- [Exercise brief]:
Omit all pictures and give the records below again exactly as written.

- [Record extracts]:

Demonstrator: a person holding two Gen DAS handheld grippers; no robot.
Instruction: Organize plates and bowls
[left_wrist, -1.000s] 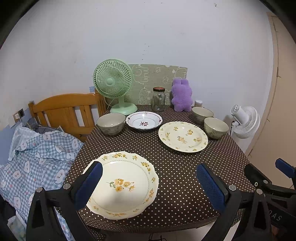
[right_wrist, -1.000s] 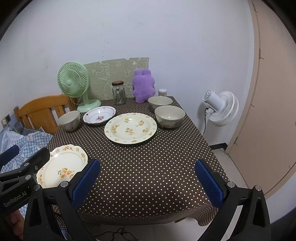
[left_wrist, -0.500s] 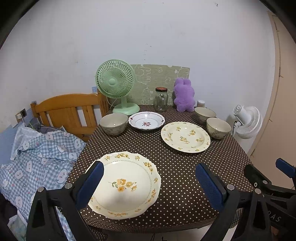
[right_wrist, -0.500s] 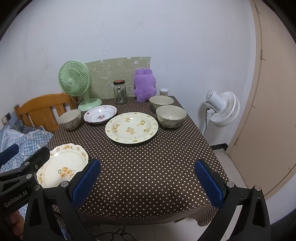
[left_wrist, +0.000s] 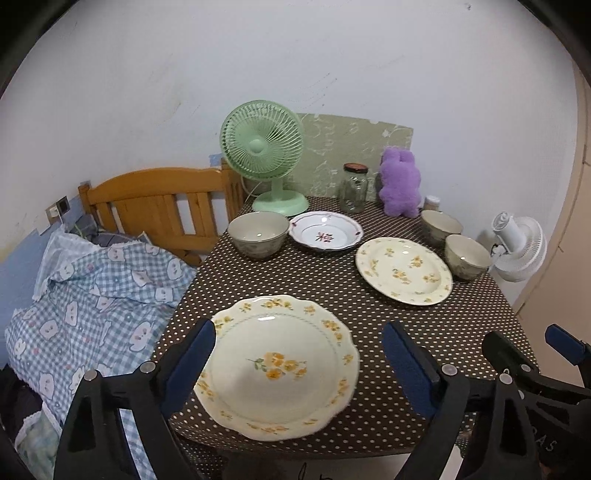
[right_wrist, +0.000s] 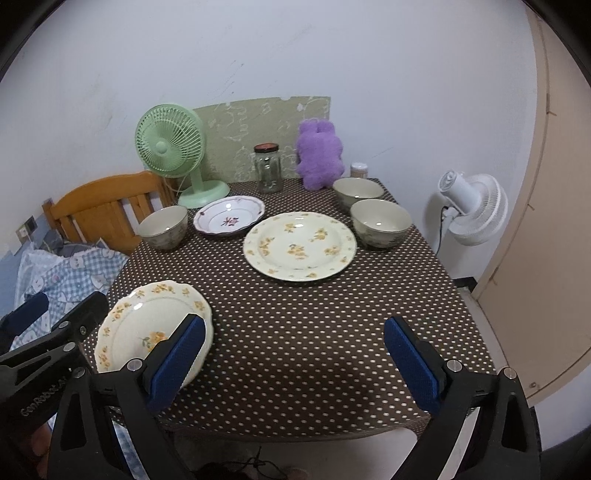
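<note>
Nothing is stacked yet: my left gripper (left_wrist: 295, 354) and right gripper (right_wrist: 293, 350) both hang released, holding nothing. The scalloped cream floral plate (left_wrist: 277, 363) lies at the near desk (right_wrist: 314, 332) edge; the other plates and three bowls sit scattered beyond.

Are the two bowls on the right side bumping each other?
Cannot tell. In the right wrist view the near bowl overlaps the far bowl, hiding any gap.
</note>
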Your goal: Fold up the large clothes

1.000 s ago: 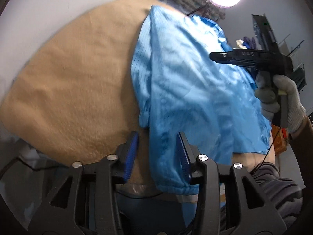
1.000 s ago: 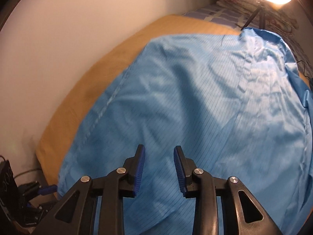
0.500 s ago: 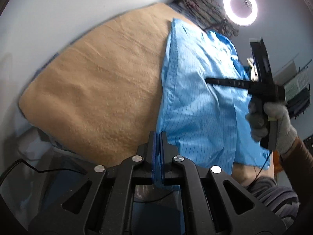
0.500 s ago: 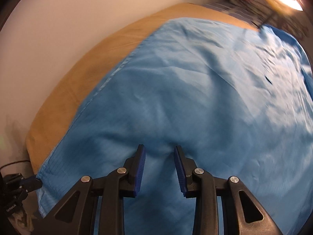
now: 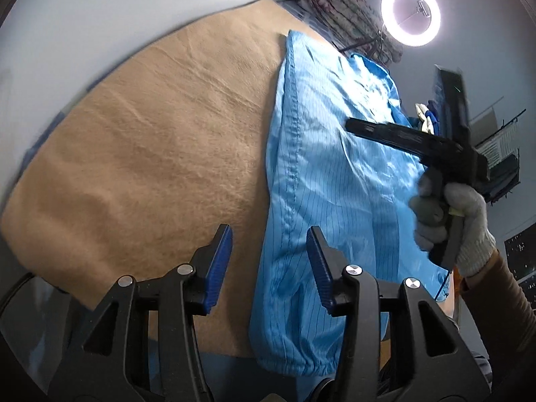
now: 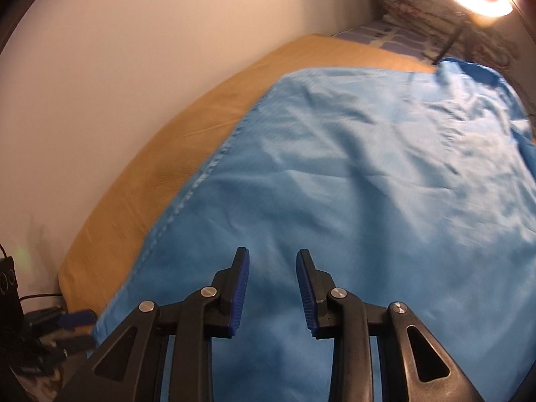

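Note:
A large light-blue pinstriped garment [image 5: 335, 167] lies folded lengthwise on a tan blanket [image 5: 150, 150]. Its elastic cuff hangs over the near edge. My left gripper [image 5: 269, 234] hovers over the garment's left seam with its jaws opening; the seam runs between the fingers, and the pads do not press it. In the left wrist view a gloved hand [image 5: 465, 231] holds my right gripper [image 5: 351, 125] over the middle of the cloth. In the right wrist view the right gripper [image 6: 273, 254] hangs just above the garment [image 6: 368, 167]. Its jaws are closing and nothing is pinched between them.
A white wall runs along the blanket's [image 6: 134, 184] far side. A ring light [image 5: 410, 13] and a rolled patterned quilt [image 5: 348, 16] stand at the far end. A black device with cables [image 6: 10, 284] sits beside the near left corner. Shelving [image 5: 499, 154] stands at the right.
Half a second ago my left gripper was shut on the garment's near edge; now it has opened and the edge lies free. My right gripper has sunk closer to the cloth.

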`<act>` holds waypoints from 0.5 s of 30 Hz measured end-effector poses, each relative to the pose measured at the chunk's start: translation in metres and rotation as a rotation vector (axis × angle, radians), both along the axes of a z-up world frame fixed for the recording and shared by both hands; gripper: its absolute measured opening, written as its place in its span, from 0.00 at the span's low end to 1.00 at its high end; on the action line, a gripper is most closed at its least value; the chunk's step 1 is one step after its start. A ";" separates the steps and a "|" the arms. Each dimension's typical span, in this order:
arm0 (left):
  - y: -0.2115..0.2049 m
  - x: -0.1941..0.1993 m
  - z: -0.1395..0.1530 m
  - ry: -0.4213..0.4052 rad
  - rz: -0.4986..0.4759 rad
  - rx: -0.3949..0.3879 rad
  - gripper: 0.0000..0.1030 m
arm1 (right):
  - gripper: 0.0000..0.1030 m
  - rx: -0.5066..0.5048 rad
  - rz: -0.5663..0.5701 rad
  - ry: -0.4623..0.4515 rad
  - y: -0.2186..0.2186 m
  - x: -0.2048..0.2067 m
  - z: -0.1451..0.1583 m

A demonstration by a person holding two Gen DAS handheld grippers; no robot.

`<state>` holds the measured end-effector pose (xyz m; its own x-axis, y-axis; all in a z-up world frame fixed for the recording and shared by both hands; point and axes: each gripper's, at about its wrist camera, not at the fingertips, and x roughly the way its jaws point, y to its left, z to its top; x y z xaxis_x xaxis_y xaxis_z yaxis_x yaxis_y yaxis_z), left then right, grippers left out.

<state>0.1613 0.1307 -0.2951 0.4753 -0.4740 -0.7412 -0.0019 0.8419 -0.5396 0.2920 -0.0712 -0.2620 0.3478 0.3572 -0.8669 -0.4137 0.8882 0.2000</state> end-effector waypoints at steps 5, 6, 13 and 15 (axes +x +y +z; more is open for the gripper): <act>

- [Answer space]:
Demonstrator: a person holding two Gen DAS handheld grippers; no robot.
Instruction: Organize plates and bowls
[left_wrist, -1.000s] 
[right_wrist, -1.000s] 
[left_wrist, -0.500s] 
[right_wrist, -0.500s] 
[left_wrist, +0.000s] 
[right_wrist, +0.000s] 
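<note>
Nothing is stacked yet: my left gripper (left_wrist: 295, 354) and right gripper (right_wrist: 293, 350) both hang released, holding nothing. The scalloped cream floral plate (left_wrist: 277, 363) lies at the near desk (right_wrist: 314, 332) edge; the other plates and three bowls sit scattered beyond.

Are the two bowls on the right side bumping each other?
Cannot tell. In the right wrist view the near bowl overlaps the far bowl, hiding any gap.
</note>
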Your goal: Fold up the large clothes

1.000 s ago: 
1.000 s ago: 
0.500 s ago: 
0.500 s ago: 
now: 
now: 

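Note:
A large light-blue pinstriped garment [image 5: 335, 167] lies folded lengthwise on a tan blanket [image 5: 150, 150]. Its elastic cuff hangs over the near edge. My left gripper [image 5: 269, 234] hovers over the garment's left seam with its jaws opening; the seam runs between the fingers, and the pads do not press it. In the left wrist view a gloved hand [image 5: 465, 231] holds my right gripper [image 5: 351, 125] over the middle of the cloth. In the right wrist view the right gripper [image 6: 273, 254] hangs just above the garment [image 6: 368, 167]. Its jaws are closing and nothing is pinched between them.
A white wall runs along the blanket's [image 6: 134, 184] far side. A ring light [image 5: 410, 13] and a rolled patterned quilt [image 5: 348, 16] stand at the far end. A black device with cables [image 6: 10, 284] sits beside the near left corner. Shelving [image 5: 499, 154] stands at the right.
Half a second ago my left gripper was shut on the garment's near edge; now it has opened and the edge lies free. My right gripper has sunk closer to the cloth.
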
`<act>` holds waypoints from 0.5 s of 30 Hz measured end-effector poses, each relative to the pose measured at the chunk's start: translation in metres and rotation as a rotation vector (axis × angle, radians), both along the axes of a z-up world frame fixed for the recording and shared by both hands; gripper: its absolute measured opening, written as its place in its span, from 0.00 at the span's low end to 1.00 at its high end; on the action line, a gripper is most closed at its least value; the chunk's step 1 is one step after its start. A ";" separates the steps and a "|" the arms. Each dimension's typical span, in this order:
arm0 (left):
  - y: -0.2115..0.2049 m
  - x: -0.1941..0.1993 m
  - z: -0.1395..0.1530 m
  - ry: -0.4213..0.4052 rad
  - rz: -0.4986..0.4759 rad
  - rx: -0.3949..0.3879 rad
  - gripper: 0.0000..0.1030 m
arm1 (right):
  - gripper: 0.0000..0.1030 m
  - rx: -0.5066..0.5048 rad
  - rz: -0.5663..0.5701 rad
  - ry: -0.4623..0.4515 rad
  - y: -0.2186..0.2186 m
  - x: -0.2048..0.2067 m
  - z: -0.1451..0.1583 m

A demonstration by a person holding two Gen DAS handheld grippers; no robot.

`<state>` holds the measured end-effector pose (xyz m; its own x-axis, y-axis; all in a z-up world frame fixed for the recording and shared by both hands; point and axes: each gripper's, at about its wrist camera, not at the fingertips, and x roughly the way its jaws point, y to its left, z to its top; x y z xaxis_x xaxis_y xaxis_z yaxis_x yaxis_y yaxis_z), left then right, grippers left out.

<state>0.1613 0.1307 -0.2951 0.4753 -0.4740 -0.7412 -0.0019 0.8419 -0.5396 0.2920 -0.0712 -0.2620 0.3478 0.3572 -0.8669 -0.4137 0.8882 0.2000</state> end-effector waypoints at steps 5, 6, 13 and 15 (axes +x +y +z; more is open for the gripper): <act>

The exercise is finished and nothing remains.